The plan being a landmark project in the history of Pakistan, is the biggest investment Pakistan has ever attracted since independence and also the biggest by China in a foreign country, and therefore the Pakistani government and the media have also called the investment a “game and fate changer” for the region which will ultimately make the country a regional economic center, further strengthening and cementing the ties between the two countries. The first impact of Chinese investments was visible in the energy sector, in which the country had long faced shortages and regularly faced a deficit of over 4,500 MW, but in December 2017, Pakistan had managed to generate excess electricity.
In addition to the blueprints and details of the projects, there was a separate arrangement for financing the works which would take the form of concessional loans, interest-free loans, private consortia and assistance from the Asian Development Bank. Of the total, around $ 11 billion will be distributed by the Exim Bank of China, China Development Bank and ICBC at an interest rate of 1.6% while, according to an announcement made by the Chinese government in August 2015, concessional loans for several projects in Gwadar totaling $ 757 million would be converted into loans at 0% interest. In another development in September 2015, China announced that the $ 230 million Gwadar International Airport project will be considered a grant that the government of Pakistan will not be required to repay. For energy purposes, $ 15.5 billion is to be built by joint Sino-Pakistani ventures, rather than the governments of China or Pakistan. Exim Bank of China will finance these investments at interest rates of 5-6%. The dozen remaining projects will be financed by the Asian Development Bank.

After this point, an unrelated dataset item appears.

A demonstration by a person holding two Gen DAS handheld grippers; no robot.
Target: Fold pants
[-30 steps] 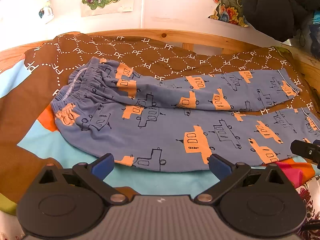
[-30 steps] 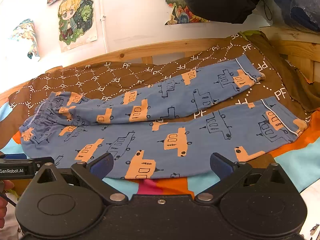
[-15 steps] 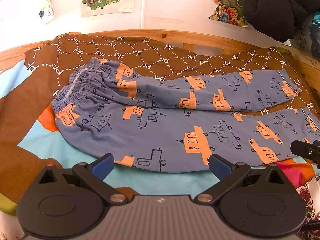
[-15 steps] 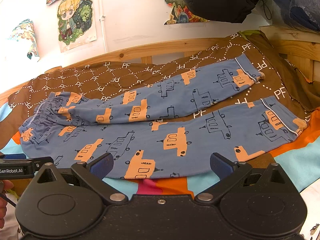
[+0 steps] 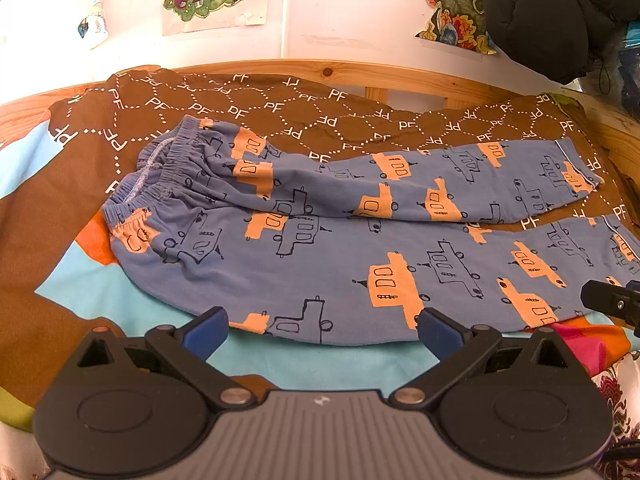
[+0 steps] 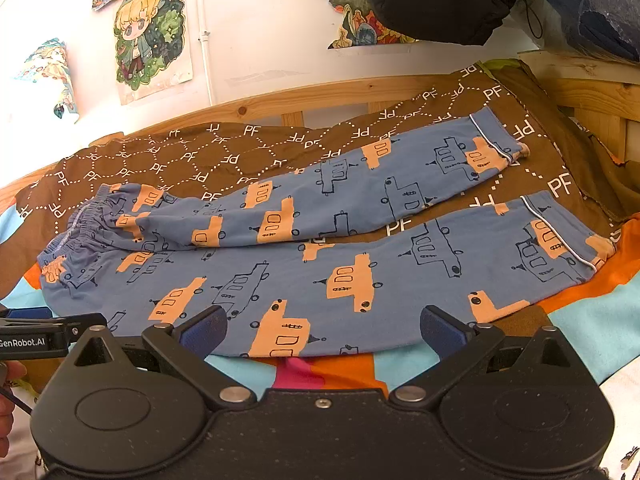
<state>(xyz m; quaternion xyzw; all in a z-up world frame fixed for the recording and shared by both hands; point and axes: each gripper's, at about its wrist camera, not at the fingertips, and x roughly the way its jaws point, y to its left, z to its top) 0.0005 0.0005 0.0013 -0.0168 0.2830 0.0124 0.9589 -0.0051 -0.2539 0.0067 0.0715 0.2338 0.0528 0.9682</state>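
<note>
Nothing has moved: both the left gripper (image 5: 322, 326) and right gripper (image 6: 322, 326) hover spread wide at the bed's (image 5: 360, 76) near edge, before the flat pants (image 5: 340, 264).

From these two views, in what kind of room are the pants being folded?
Most likely a bedroom. The blue pants lie spread on a brown PF-patterned blanket over a wooden bed frame, and cartoon posters are stuck on the white wall behind it.
</note>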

By all accounts, the number one beneficiary of the China-Pakistan Economic Corridor is Beijing and if everything remains normal, it is in Islamabad’s best interest. It will provide China with an alternative route for energy supply, as well as a new route through which Western China can conduct its trade; however, in the context of the United States-dominated Strait of Malacca, in particular, CPEC offers China an alternative route in the event of negative United States action. In addition, China is heavily dependent on the sea routes that cross the South China Sea near the disputed area, the Spratly Islands and the Paracel Islands, which is currently a source of tension between China, Taiwan, Vietnam, the Philippines and the United States and under the circumstances, the alternative route provided by the CPEC would reduce the possibility of a clash between Beijing and Washington. The CPEC alignments will improve connectivity with China’s Xinjiang Province, thereby increasing the region’s potential to attract public and private investment. Due to the CPEC, Chinese imports and exports to the Middle East, Africa and Europe would require much shorter shipping times and distances, as well as an alternate route to Afghanistan and the Central Asia.
With the People’s Republic of China being the richest country in the region, there is no doubt about its financing capacity, but Pakistan’s repayment capacity has always remained uncertain given the already torn economic situation of Islamabad which has been pushed. further in a decline due to the slowdown in the global economy amid the covid-19 pandemic, which began in late 2019 from Wuhan, China, and has spread to more than 200 country of the world. Thus, in the situation, the political fragility, the increased interference of the security agencies and the military establishment in matters of civilian administration, put additional pressure on the ambitious projects of CPEC currently underway in Pakistan. Obstacles encountered by China in the implementation of its BRI-related projects disappointed Beijing and the postponement of the 10e China-Pakistan Economic Corridor Joint Cooperation Committee (JCC) meeting testify to their differences on the issue. Since the projects started, Pakistan’s opposition parties have also abused it as a political tool unsuitable for a country like Pakistan.